Molti anni fa, nel 2011, alla vigilia dell'esplosione del Movimento
cinque stelle, in politica avevo raccolto una serie di storie di
frustrazione, delusione, rabbia: stavano generando il tempo che sarebbe
di lí a poco arrivato.
Avevo parlato in quell'occasione con Remo Bodei, filosofo, che aveva
scritto un saggio sull'ira. «L'episodio che scatena la rabbia è quasi
sempre irrilevante. È un sentimento agglutinante che trae origine non
dall'ultima ma da tutte le frustrazioni subite, le attese tradite, le
speranze malpagate. È come un imbuto che convoglia episodi avvenuti nel
tempo». Poi mi aveva detto un'altra cosa molto bella, che vorrei
condividere ancora: «Ragione e passione non sono logica e assenza di
logica: sono logiche diverse. Quella delle passioni è simbolica, da
symballein , congiungere. Unisce ciò che è separato. Quella della
ragione è analitica e diabolica – da diaballein , dividere». Nessuna
politica è efficace se non sa unire e dividere: coniugare ragione e
passione. Infine: «Il populismo si nutre della rabbia in folle: la
rabbia che gira a vuoto». Ecco. La rabbia in folle. E troppe volte, nel
passato, a grandi momenti di rabbia hanno fatto seguito grandi
repressioni. Troppe leggi speciali abbiamo già conosciuto. Troppi
uomini nuovi, che avessero le corna da Asterix sul cappello, la
cassaforte nelle ville, un palco da cui gridare vaffanculo o un video
da postare cantando in karaoke, e poi i pallidi epigoni a sinistra, che
è stato sempre più difficile chiamare sinistra.

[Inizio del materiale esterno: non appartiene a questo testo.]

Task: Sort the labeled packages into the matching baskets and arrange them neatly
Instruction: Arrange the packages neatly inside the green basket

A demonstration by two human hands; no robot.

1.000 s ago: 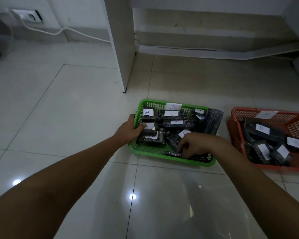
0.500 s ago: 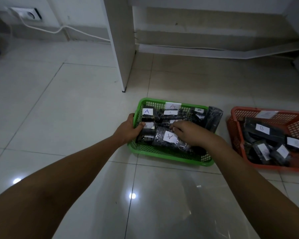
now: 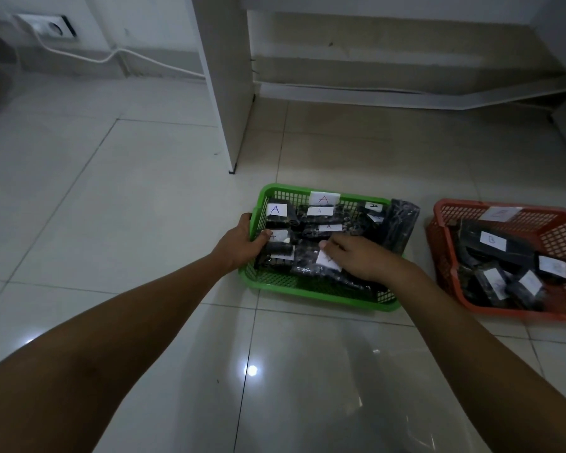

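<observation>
In the green mesh basket (image 3: 311, 291), both hands press glossy wrapped packages.

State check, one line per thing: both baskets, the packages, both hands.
green basket: on the floor, holds black packages labeled A, one long package sticking over its right rim
red basket: on the floor, right of the green one, holds labeled black packages
left hand: grips the green basket's left rim
right hand: inside the green basket, fingers on a labeled package
wall socket: white cable plugged in

Green basket (image 3: 311, 291) packed full — open floor (image 3: 111, 204) left; red basket (image 3: 445, 256) close right.
</observation>
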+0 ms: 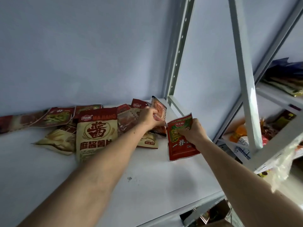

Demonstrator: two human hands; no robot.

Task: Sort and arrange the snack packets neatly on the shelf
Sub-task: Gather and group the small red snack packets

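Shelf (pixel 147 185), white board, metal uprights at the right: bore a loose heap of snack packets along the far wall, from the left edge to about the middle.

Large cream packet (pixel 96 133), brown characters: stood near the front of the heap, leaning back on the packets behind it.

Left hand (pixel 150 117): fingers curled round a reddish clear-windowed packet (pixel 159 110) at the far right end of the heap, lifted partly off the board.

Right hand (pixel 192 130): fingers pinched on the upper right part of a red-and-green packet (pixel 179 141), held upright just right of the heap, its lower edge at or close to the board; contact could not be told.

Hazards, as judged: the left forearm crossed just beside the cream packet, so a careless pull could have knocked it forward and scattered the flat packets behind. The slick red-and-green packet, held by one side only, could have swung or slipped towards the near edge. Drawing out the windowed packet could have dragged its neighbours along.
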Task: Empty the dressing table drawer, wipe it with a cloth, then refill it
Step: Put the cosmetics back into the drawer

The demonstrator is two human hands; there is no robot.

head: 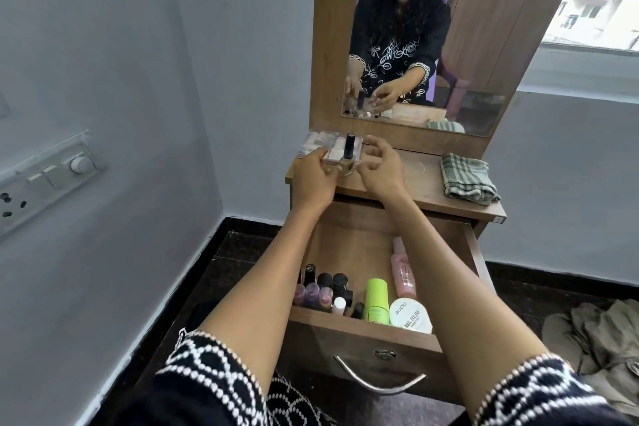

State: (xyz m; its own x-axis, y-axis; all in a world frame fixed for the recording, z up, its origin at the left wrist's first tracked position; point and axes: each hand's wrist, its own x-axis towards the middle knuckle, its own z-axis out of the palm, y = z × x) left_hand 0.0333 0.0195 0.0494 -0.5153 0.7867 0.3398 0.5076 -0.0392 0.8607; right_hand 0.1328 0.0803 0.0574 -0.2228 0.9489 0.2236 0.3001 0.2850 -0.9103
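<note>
Hands reach over the open drawer (366, 332): left hand (313, 180) holds a nail polish bottle (347, 157), right hand (378, 169) loose, empty; cloth (466, 178) nearby.

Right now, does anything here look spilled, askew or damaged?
Nothing stands out. The pink bottle lies flat in the drawer among upright bottles, with no visible leak, and the cloth sits folded on the tabletop.

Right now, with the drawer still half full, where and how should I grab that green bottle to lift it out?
Grip the green bottle by its cap end, coming straight down from above. It stands upright near the drawer front, hemmed in by the white nail polish tub on its right and small dark-capped bottles on its left, so only the top is free.
</note>
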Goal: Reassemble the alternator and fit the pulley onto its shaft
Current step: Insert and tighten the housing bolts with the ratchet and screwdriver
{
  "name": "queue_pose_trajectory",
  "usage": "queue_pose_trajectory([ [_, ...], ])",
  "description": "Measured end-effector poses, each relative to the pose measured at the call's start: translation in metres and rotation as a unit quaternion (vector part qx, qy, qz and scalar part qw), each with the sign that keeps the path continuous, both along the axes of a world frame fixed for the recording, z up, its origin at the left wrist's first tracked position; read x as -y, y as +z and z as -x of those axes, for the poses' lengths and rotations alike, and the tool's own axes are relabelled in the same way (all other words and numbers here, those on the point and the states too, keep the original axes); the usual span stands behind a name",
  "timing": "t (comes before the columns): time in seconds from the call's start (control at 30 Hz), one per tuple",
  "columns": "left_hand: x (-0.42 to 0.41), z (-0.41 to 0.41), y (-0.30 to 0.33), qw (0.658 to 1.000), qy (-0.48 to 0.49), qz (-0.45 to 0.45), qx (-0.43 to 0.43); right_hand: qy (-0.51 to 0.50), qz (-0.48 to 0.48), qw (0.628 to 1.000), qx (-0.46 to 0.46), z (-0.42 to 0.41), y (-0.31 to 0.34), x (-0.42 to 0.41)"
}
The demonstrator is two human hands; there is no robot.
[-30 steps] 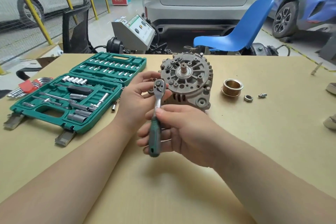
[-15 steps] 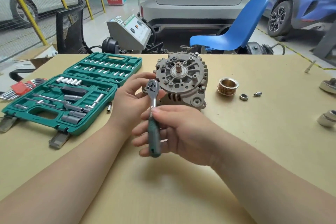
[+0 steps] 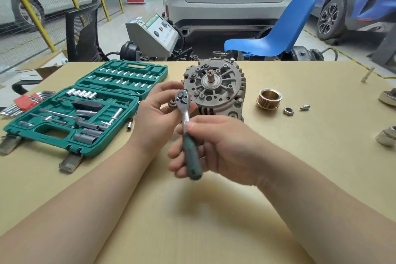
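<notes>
Now your right hand grips the green handle of the ratchet wrench, and your left hand pinches its head with curled fingers. Behind them the alternator stands near the far edge of the worktop, shaft up. Toward the right edge lie the brass pulley, a nut and a small bolt.

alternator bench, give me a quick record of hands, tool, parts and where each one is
right hand: grips the ratchet's green handle
left hand: fingers at the ratchet's head
ratchet: held upright in front of the alternator
alternator: on the table, shaft bare
pulley: on the table, right of the alternator
nut: beside the pulley, not fitted
socket set: open, on the left
</notes>
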State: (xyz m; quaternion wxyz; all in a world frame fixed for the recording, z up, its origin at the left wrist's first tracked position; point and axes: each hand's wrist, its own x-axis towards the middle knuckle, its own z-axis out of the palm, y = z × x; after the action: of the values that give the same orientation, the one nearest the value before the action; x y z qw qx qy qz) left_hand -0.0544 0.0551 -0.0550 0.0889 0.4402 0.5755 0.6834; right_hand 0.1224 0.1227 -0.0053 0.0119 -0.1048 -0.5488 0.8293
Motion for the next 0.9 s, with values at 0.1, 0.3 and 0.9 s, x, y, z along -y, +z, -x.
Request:
queue_pose_trajectory([
  [0.1,-0.004,-0.002,-0.001,1.0,0.018,-0.015,0.013,-0.011,-0.006,1.0,0.013,0.006,-0.009,0.009],
  [0.3,-0.001,0.004,0.002,1.0,-0.013,0.002,-0.024,-0.032,-0.219,0.975,0.027,-0.025,0.035,-0.037],
  [0.9,0.001,0.002,0.001,1.0,0.021,-0.02,0.004,-0.162,-0.689,0.706,0.006,-0.027,0.027,-0.015],
])
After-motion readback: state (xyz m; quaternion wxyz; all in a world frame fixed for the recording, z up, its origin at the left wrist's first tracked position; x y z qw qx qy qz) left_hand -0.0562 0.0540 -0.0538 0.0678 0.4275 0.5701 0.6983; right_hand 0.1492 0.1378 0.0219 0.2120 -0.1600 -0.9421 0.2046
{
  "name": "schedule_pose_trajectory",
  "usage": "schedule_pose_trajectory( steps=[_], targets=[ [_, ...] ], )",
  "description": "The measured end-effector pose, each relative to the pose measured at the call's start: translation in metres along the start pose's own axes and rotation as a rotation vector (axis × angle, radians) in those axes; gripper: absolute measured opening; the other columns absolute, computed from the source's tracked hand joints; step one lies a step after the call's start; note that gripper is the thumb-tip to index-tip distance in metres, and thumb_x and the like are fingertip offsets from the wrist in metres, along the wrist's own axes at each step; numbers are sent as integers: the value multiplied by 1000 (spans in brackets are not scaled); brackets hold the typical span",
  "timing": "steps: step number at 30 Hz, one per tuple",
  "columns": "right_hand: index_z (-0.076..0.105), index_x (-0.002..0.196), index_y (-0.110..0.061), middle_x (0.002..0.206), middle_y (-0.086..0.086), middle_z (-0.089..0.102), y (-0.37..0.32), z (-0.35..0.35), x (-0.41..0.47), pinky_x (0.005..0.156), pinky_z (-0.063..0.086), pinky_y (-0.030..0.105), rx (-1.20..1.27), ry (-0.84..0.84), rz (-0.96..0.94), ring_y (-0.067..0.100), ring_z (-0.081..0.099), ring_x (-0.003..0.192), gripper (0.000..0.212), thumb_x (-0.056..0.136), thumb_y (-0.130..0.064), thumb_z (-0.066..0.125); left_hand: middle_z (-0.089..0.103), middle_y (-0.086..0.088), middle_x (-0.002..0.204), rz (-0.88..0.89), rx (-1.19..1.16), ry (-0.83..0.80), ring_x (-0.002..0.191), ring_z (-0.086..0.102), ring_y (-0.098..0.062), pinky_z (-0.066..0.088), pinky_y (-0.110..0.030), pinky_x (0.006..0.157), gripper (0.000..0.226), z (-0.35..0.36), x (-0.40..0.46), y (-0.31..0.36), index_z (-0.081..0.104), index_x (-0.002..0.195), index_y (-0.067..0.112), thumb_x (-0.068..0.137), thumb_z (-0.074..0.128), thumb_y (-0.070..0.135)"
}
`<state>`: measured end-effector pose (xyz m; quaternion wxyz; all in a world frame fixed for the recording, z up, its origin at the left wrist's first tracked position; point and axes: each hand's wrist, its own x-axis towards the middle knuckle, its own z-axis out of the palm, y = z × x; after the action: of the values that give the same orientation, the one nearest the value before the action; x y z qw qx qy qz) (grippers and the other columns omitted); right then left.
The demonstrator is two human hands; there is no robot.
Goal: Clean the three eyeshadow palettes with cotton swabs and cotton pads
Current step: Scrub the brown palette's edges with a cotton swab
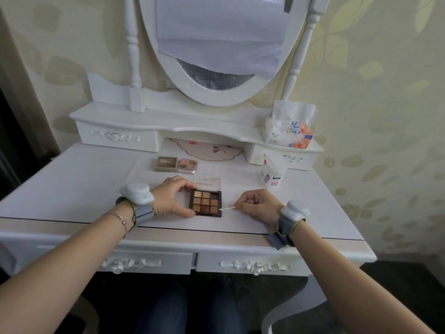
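An open brown palette (206,203) with nine warm shades lies in the middle of the dressing table, its clear lid (207,182) folded back. My left hand (171,196) grips the palette's left edge between thumb and fingers. My right hand (257,205) pinches a white cotton swab (227,208), whose tip touches the palette's lower right edge. Behind them lie two closed palettes: a beige one (166,163) and a pink one (187,165).
A pack of cotton pads (273,173) stands at the right of the table (84,189). A tissue pack (290,126) sits on the upper shelf. An oval mirror (216,56) rises behind, and a patterned mat (207,150) lies under the shelf.
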<state>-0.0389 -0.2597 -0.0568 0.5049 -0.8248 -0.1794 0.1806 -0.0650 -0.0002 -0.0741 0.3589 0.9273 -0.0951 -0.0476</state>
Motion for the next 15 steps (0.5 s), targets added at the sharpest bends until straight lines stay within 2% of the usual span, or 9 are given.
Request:
schedule_pose_trajectory(
  steps=[5, 10, 15],
  targets=[
    [66, 66, -15, 39, -13, 43, -1, 1, -1, 41, 22, 13, -21, -29, -5, 1, 27, 38, 23, 85, -3, 62, 42, 8, 116, 0, 0, -3, 115, 39, -11, 33, -23, 99, 94, 0, 2, -3, 47, 123, 28, 37, 61, 63],
    [64, 64, -14, 40, -12, 39, -1, 2, -2, 39, 20, 11, 31, -5, -5, 1, 25, 37, 26, 86, -1, 60, 43, 8, 115, 2, -10, 10, 114, 40, -10, 33, -22, 98, 94, 1, 1, -3, 48, 122, 28, 36, 61, 63],
    [64, 71, -9, 39, -12, 42, 1, 4, 1, 38, 21, 10, 50, 57, -8, 0, 27, 34, 16, 86, -3, 62, 43, 7, 115, 7, 0, 12, 114, 40, -11, 33, -22, 99, 96, 0, 1, -2, 49, 123, 25, 36, 60, 64]
  ],
)
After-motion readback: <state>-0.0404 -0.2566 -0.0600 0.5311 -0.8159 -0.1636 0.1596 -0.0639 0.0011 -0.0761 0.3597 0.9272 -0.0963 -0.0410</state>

L'ultima volta che ho intervistato Margherita Hack, ci ripenso spesso
in questi tempi in cui gli scienziati hanno preso il posto del resto
giá vuoto degli statisti, una persona dal pubblico le chiese: c'è la
possibilità che un asteroide colpisca la terra? «Non è una possibilità,
gli è una certezza», rispose lei in quel suo fiorentino dolce. E quali
sarebbero le conseguenze? «Nulla. La distruzione del genere umano ».
Non è un asteroide, è un virus. Paralisi economica, povertá.
È una tempesta di decreti-meteorite. Gli è una certezza.